In future, many everyday items will be connected to the Internet and, consequently, become targets of attackers. As all devices run different types of software, supplying protection mechanisms that work for all poses a significant challenge.
This is the objective pursued by the Ruhr-Universitaet-Bochum-based project “Leveraging Binary Analysis to Secure the Internet of Things”, short Bastion, funded by the European Research Council.
A shared language for all processors
As more often than not, the software running on a device remains the manufacturer’s corporate secret, researchers at the Chair for System Security at Ruhr-Universität Bochum do not analyse the original source code, but the binary code of zeros and ones that they can read directly from a device.
However, different devices are equipped with processors with different complexities: while an Intel processor in a computer understands more than 500 commands, a microcontroller in an electronic key is able to process merely 20 commands. An additional problem is that one and the same instruction, for example “add two numbers”, is represented as different sequences of zeros and ones in the binary language of two processor types. This renders an automated analysis of many different devices difficult.
In order to perform processor-independent security analyses, Thorsten Holz’ team translates the different binary languages into a so called intermediate language. The researchers have already successfully implemented this approach for three processor types named Intel, ARM and MIPS.
Closing security gaps automatically
The researchers then look for security-critical programming errors on the intermediate language level.
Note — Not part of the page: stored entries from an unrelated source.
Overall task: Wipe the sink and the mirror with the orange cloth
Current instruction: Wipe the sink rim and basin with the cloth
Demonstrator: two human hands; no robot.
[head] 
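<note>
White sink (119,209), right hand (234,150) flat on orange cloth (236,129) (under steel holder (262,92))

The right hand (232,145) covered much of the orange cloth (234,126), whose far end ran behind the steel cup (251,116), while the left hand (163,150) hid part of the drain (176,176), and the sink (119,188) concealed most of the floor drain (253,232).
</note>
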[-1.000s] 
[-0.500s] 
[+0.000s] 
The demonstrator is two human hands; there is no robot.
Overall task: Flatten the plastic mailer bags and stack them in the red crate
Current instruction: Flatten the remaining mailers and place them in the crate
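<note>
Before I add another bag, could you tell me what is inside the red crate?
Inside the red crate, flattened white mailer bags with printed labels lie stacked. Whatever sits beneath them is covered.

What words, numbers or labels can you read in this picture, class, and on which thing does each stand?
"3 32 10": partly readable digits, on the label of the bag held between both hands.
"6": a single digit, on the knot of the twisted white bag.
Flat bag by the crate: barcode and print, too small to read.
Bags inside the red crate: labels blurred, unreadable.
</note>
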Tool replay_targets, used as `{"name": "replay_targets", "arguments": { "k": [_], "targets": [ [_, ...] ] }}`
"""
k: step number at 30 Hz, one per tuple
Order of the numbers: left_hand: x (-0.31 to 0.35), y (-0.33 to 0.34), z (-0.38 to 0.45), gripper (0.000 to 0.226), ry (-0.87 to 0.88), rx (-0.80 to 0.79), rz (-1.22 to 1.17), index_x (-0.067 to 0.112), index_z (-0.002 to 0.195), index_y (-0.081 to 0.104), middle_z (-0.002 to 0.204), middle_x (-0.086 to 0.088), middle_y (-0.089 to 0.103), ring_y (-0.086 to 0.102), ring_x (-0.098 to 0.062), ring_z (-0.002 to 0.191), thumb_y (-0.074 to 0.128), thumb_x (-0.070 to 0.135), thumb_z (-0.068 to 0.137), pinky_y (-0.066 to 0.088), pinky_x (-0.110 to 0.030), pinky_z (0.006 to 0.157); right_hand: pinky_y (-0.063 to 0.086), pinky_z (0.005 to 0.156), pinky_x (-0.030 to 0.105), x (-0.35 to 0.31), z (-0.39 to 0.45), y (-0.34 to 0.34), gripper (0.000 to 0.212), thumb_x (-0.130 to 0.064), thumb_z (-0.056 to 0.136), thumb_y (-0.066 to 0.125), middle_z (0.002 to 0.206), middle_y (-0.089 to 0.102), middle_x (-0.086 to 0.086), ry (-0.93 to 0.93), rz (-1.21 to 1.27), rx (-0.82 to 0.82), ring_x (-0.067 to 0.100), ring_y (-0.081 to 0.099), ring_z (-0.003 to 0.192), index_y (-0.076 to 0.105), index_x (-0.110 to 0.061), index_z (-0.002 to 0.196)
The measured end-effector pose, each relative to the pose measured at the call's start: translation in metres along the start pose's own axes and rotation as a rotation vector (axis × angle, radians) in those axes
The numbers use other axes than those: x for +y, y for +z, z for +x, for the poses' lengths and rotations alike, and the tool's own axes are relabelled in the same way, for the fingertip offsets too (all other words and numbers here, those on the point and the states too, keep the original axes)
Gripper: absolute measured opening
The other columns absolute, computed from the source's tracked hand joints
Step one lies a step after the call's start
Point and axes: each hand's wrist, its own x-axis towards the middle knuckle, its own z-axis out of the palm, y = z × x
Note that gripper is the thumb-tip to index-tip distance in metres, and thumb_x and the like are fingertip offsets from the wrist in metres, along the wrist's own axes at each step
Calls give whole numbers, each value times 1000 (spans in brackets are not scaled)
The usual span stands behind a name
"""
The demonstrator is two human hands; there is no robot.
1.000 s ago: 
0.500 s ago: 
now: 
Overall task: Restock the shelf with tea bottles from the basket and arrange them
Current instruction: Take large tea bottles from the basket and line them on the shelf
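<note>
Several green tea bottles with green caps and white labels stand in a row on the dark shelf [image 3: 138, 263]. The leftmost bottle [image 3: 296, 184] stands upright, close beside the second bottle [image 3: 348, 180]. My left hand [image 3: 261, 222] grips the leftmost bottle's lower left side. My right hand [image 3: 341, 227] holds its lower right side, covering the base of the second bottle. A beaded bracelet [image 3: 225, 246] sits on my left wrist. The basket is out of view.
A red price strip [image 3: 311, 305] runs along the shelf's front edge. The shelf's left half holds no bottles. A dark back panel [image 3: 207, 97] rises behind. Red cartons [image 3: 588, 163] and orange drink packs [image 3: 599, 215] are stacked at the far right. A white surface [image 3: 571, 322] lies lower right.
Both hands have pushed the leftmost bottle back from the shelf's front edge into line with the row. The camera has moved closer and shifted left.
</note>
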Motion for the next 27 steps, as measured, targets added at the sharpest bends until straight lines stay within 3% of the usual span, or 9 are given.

They intend to automatically close the gaps thus detected. This does not yet work for any software. However, the team has already demonstrated that the method is sound in principle: in 2015, the IT experts identified a security gap in the Internet Explorer and succeeded in closing it automatically.
The method is expected to be completely processor-independent by the time the project is wrapped up in 2020. Integrating protection mechanisms is supposed to work for many different devices, too.